▶ DATA TO USE:
****************
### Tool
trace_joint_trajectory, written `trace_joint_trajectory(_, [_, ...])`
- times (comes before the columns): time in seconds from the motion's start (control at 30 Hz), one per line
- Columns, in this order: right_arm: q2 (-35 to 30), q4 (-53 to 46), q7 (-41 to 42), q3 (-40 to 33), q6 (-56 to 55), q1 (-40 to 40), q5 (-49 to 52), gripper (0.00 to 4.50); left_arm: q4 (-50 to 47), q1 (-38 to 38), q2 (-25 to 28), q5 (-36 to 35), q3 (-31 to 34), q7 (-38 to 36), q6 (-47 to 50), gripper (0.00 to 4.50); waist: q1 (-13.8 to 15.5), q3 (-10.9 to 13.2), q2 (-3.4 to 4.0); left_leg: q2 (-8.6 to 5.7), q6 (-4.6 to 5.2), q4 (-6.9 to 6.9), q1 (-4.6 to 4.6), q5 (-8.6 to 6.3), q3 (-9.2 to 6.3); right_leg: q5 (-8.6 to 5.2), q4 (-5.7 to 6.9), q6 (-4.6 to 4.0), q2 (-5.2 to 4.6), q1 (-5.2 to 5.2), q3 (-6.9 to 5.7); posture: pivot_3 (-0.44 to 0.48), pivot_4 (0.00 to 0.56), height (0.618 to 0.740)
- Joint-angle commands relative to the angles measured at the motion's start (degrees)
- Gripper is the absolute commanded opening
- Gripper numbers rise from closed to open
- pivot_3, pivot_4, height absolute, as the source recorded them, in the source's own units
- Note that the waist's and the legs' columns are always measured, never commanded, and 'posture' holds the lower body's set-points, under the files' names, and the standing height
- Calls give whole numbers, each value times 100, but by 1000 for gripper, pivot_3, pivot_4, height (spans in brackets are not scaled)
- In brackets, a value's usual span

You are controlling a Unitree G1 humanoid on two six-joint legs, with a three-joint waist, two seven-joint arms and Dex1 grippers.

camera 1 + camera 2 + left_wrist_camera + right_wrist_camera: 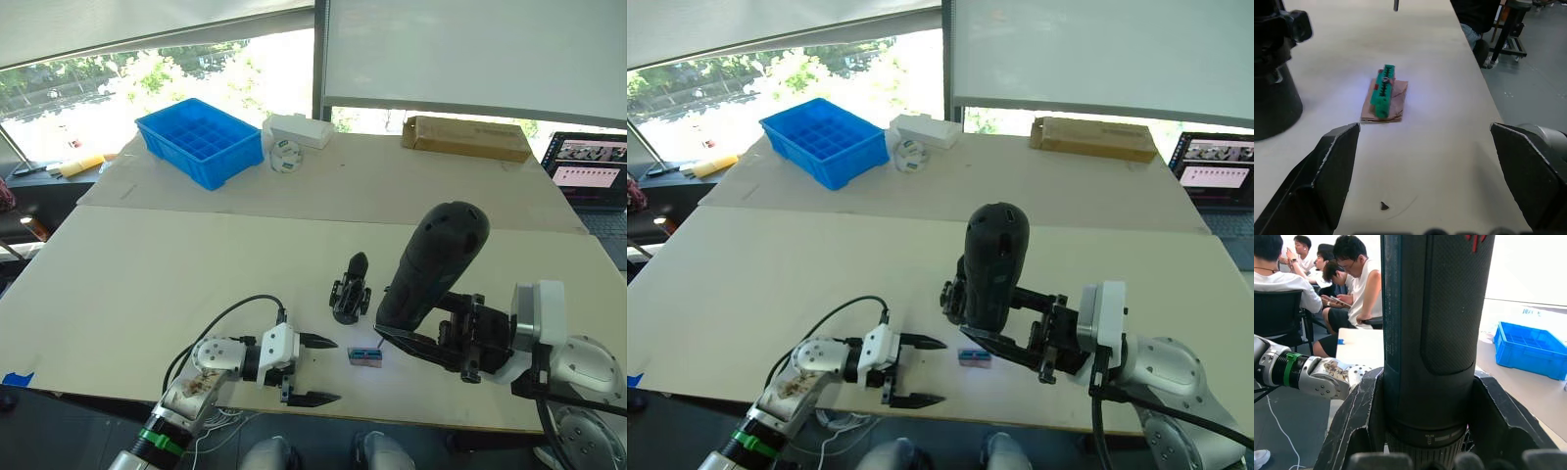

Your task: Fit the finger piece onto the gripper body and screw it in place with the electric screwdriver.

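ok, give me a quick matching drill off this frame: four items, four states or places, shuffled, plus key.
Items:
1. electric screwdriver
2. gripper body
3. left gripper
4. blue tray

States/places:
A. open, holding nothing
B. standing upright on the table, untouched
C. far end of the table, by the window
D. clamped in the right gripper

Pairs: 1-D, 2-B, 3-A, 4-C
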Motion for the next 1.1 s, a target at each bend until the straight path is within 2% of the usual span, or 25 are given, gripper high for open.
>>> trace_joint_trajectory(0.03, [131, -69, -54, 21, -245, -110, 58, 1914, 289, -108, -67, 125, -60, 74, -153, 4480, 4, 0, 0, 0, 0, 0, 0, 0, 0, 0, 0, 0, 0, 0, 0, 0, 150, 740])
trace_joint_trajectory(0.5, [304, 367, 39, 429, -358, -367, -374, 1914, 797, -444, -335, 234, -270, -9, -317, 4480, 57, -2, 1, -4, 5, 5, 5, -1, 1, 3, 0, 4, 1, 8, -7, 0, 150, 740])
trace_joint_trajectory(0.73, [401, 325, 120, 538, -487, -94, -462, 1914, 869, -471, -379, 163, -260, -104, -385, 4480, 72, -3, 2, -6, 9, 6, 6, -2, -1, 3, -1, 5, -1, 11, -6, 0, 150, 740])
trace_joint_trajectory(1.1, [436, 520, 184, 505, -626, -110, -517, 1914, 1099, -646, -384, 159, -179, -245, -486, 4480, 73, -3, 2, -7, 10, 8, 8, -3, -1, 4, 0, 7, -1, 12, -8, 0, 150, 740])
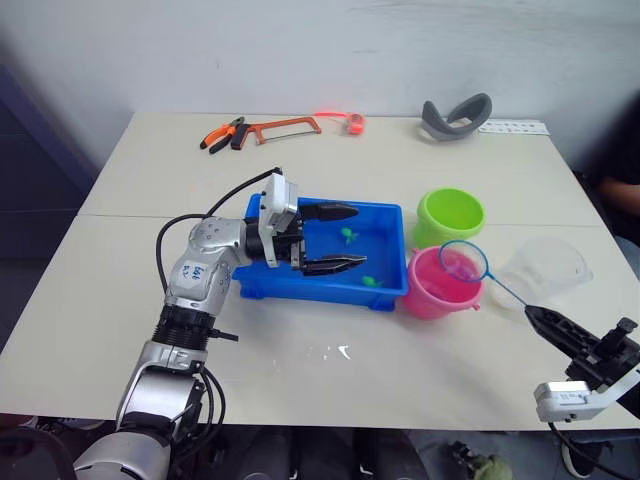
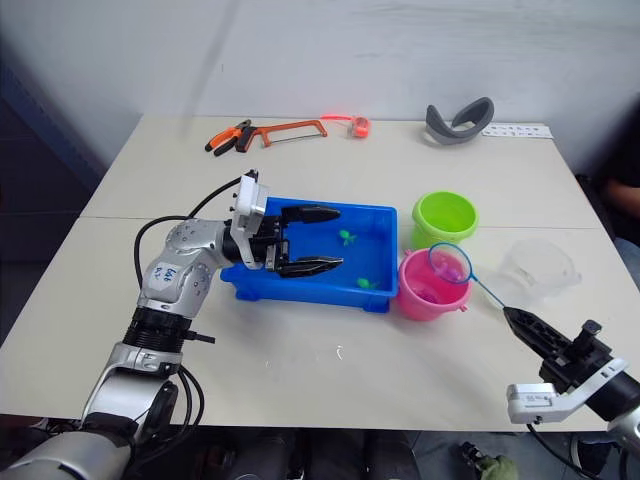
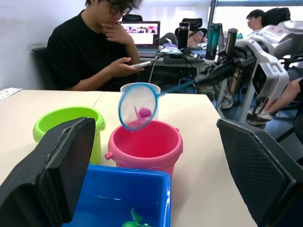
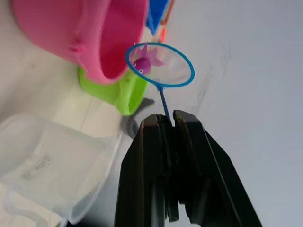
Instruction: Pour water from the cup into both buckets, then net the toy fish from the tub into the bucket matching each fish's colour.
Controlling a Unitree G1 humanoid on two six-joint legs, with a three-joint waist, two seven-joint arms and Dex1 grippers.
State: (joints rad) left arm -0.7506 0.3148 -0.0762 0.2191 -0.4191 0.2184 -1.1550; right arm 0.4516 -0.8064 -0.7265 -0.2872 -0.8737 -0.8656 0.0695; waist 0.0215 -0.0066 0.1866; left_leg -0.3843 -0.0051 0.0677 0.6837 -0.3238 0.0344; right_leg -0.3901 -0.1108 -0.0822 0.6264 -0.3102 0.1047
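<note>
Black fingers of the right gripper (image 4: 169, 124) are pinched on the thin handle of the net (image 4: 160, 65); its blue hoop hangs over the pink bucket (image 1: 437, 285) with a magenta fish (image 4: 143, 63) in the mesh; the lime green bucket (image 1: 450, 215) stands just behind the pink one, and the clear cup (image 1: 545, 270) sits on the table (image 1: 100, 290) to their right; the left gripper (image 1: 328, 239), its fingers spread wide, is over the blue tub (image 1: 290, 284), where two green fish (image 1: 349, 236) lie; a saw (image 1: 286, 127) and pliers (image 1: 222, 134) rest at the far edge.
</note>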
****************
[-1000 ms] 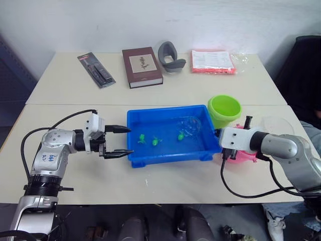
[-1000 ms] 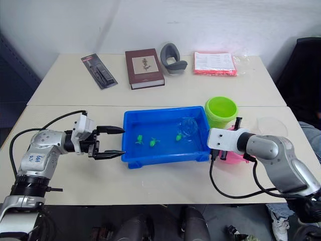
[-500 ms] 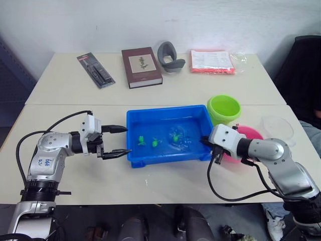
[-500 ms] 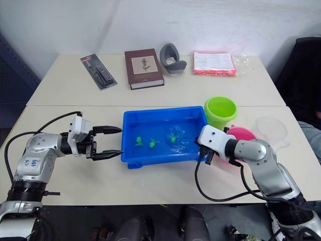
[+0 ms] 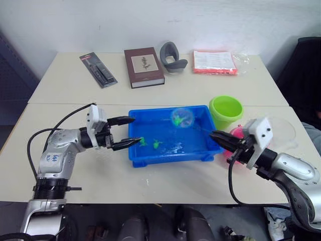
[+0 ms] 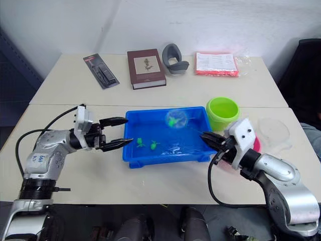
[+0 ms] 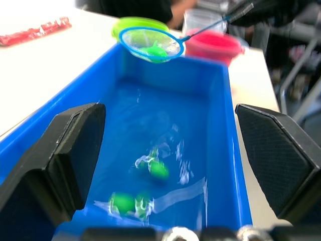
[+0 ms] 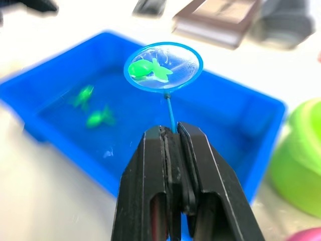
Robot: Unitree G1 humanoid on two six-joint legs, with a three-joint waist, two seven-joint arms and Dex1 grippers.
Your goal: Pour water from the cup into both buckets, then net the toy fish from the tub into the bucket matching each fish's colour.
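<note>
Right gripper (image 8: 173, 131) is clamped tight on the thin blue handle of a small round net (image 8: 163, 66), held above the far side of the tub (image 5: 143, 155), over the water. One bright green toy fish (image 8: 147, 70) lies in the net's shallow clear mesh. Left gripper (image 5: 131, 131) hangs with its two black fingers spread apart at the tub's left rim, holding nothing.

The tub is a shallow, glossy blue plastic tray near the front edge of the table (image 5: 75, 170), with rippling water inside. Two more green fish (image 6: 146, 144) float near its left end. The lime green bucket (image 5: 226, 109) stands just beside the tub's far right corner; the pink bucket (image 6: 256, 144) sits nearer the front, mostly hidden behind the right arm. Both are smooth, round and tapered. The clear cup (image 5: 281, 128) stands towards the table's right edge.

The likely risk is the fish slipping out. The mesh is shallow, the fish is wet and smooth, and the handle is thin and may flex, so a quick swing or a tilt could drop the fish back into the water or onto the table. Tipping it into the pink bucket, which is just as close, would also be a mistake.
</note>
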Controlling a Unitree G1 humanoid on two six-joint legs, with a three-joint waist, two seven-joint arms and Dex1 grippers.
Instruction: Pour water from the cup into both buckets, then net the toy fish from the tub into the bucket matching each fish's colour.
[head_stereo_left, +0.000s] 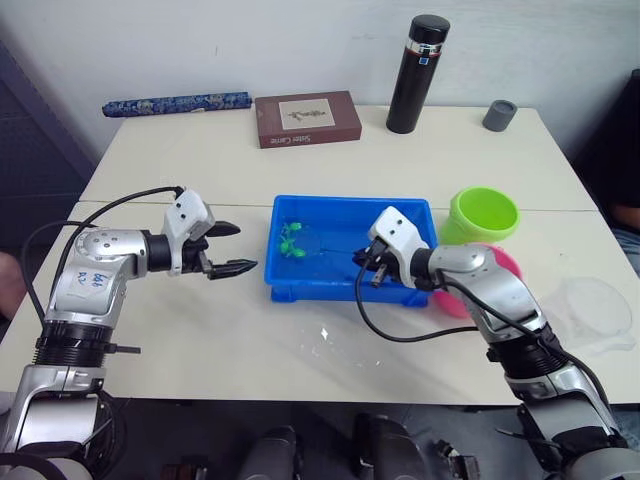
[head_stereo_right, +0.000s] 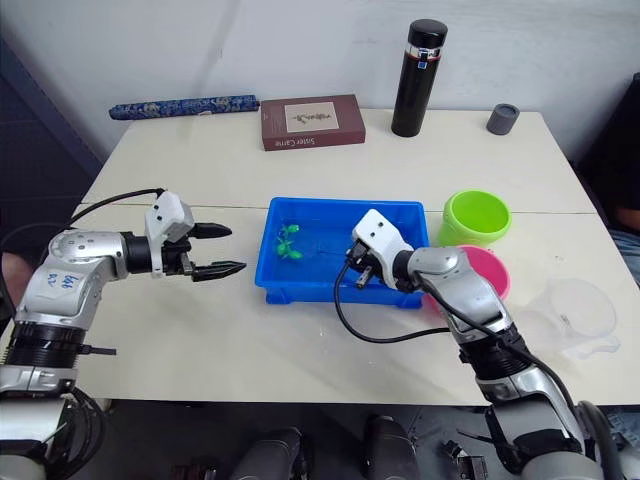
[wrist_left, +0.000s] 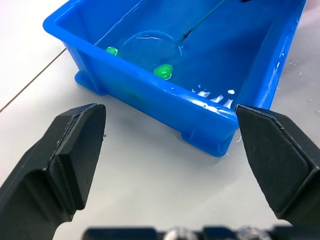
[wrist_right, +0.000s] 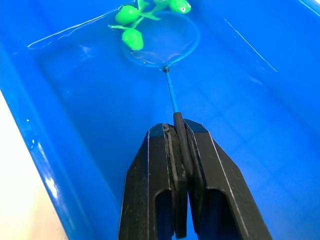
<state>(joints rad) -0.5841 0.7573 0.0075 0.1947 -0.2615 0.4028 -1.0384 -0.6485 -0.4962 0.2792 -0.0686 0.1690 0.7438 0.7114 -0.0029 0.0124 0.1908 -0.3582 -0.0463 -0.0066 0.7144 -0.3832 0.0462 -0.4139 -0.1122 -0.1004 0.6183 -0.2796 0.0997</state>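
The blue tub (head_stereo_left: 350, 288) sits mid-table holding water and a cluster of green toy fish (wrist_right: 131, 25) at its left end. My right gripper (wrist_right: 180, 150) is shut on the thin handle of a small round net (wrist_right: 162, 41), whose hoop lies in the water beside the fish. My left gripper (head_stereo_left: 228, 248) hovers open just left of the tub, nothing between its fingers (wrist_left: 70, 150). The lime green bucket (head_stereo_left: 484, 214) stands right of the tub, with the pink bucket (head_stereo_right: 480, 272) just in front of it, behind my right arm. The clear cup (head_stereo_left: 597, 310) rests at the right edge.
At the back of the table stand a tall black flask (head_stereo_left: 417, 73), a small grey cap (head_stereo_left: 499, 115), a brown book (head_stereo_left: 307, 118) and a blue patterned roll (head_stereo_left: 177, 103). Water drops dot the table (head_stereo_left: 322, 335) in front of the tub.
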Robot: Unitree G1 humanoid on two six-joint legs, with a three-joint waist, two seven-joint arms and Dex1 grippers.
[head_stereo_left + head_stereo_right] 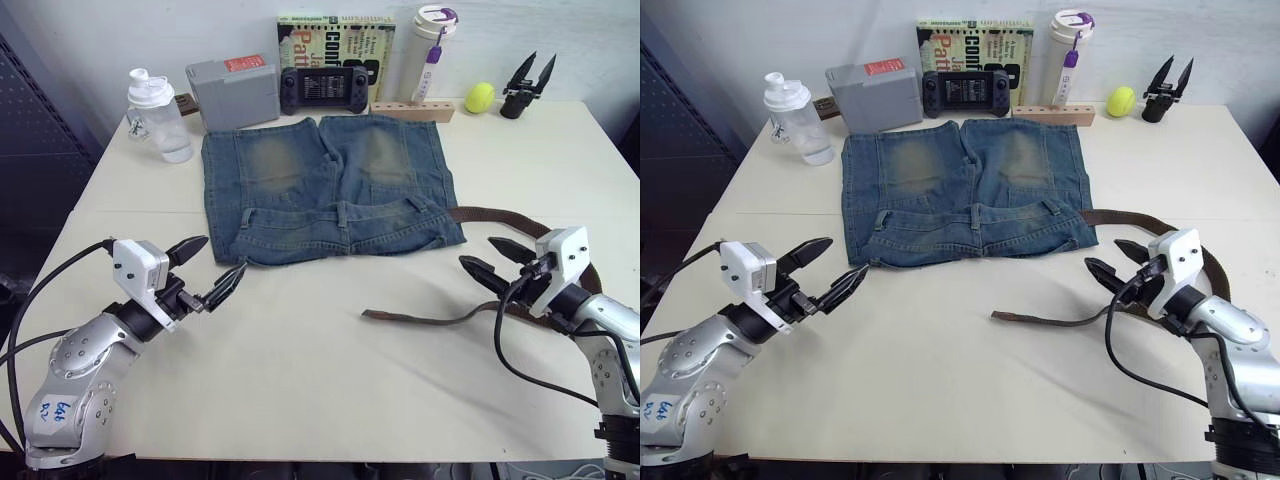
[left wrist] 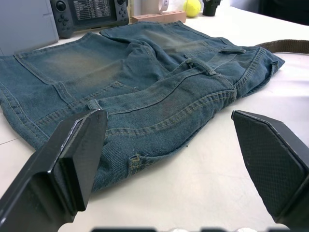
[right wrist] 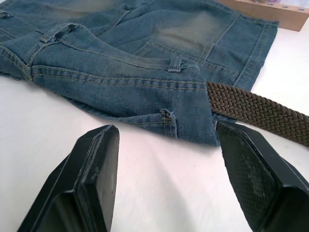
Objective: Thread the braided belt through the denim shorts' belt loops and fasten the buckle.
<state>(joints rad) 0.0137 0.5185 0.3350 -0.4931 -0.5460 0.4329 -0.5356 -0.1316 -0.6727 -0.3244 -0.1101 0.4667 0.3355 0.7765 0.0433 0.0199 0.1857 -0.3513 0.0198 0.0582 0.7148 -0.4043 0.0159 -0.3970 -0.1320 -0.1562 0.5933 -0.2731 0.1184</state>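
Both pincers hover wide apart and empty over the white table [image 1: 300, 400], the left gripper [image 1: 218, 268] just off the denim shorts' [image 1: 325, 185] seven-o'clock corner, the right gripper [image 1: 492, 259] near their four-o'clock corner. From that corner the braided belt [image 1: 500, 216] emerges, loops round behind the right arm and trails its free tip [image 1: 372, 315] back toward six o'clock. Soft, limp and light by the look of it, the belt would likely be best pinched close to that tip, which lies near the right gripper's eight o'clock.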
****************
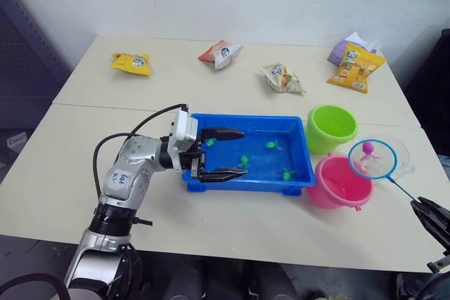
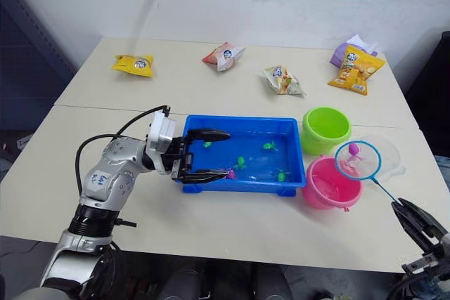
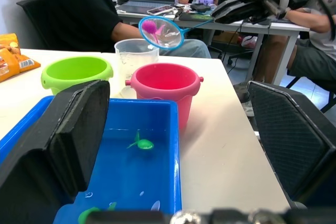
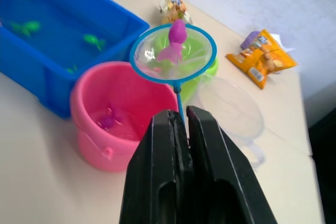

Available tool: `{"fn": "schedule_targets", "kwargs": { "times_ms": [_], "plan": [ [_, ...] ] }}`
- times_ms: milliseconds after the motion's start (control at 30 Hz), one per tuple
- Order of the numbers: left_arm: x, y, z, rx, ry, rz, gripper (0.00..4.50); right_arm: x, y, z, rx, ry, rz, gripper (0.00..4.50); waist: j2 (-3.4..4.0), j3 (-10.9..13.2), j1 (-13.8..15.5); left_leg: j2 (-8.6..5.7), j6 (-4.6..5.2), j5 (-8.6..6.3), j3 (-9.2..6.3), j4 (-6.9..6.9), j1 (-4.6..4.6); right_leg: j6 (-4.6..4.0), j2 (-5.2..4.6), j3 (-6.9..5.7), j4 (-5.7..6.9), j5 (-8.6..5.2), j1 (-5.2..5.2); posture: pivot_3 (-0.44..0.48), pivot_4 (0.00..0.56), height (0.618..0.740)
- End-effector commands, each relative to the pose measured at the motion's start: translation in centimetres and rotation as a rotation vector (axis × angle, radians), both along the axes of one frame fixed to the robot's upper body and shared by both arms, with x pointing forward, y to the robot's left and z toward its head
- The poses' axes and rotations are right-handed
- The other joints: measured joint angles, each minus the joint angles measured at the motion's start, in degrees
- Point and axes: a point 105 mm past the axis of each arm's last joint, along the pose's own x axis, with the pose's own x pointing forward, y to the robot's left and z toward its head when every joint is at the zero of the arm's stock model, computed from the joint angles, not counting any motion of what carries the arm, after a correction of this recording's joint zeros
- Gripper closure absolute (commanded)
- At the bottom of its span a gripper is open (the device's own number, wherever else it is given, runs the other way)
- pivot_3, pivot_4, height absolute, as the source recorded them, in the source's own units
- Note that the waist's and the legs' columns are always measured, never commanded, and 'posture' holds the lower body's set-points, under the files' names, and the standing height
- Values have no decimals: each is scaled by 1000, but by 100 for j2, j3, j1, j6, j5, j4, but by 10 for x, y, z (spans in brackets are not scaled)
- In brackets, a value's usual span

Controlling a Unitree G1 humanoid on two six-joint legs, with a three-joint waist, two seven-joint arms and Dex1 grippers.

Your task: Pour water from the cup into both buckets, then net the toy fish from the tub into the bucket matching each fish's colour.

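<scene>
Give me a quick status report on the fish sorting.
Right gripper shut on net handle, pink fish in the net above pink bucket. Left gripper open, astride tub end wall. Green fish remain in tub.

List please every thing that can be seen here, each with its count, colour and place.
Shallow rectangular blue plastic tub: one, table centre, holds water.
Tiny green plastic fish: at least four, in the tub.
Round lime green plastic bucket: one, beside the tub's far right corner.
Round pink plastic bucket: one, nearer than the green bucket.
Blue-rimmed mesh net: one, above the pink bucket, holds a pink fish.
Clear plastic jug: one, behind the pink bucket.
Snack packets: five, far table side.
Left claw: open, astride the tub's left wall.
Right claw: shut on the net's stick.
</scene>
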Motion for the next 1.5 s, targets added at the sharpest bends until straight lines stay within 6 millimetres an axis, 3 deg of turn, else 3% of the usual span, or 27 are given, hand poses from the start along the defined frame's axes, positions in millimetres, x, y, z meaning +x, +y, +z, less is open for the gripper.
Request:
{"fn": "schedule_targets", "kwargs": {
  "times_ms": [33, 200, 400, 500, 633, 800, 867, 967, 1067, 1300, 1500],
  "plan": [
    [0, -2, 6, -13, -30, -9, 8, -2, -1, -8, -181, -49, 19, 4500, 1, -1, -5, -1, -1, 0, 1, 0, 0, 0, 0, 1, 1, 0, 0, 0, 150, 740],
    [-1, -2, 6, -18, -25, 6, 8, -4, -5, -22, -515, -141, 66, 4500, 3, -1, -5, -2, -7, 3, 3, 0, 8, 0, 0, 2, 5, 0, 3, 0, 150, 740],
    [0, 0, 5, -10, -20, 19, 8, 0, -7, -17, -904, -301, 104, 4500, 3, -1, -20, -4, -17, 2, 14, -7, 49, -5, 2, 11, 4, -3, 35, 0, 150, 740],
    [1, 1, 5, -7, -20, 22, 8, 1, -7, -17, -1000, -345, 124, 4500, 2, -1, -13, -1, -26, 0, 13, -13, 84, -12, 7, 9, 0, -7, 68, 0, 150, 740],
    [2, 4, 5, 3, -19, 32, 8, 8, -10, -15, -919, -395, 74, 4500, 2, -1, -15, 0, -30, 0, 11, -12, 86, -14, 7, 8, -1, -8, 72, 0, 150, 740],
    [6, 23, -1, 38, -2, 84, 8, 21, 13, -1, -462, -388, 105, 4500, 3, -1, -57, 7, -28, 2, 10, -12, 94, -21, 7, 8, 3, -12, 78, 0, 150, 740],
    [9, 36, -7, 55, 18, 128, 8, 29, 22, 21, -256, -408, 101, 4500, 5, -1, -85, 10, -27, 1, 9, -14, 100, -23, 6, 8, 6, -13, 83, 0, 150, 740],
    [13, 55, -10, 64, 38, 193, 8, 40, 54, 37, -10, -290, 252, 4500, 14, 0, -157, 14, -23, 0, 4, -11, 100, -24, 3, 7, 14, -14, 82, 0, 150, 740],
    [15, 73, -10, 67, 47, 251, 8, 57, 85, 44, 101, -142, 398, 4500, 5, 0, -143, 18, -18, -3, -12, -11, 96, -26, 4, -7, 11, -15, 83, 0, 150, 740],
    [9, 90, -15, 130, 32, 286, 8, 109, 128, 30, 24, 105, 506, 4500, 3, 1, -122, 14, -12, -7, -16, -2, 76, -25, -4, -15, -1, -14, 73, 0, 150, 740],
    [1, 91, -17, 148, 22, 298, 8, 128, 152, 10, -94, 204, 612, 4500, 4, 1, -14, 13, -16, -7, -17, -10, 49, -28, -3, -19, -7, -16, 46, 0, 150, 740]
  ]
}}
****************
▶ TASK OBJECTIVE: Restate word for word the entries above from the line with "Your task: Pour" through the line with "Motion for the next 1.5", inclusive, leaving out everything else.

▶ ANSWER FOR THIS EXERCISE:
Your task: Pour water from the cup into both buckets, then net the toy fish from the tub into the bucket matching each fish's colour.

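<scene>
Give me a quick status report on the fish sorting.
Right gripper shut on net handle, pink fish in the net above pink bucket. Left gripper open, astride tub end wall. Green fish remain in tub.

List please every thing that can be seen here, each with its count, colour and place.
Shallow rectangular blue plastic tub: one, table centre, holds water.
Tiny green plastic fish: at least four, in the tub.
Round lime green plastic bucket: one, beside the tub's far right corner.
Round pink plastic bucket: one, nearer than the green bucket.
Blue-rimmed mesh net: one, above the pink bucket, holds a pink fish.
Clear plastic jug: one, behind the pink bucket.
Snack packets: five, far table side.
Left claw: open, astride the tub's left wall.
Right claw: shut on the net's stick.
</scene>
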Motion for the next 1.5 s, targets added at the sharpest bends until straight lines stay within 6 millimetres an axis, 3 deg of turn, else 3% of the usual span, or 27 are given, hand poses from the start along the defined frame's axes, positions in millimetres, x, y, z meaning +x, +y, +z, less is open for the gripper.

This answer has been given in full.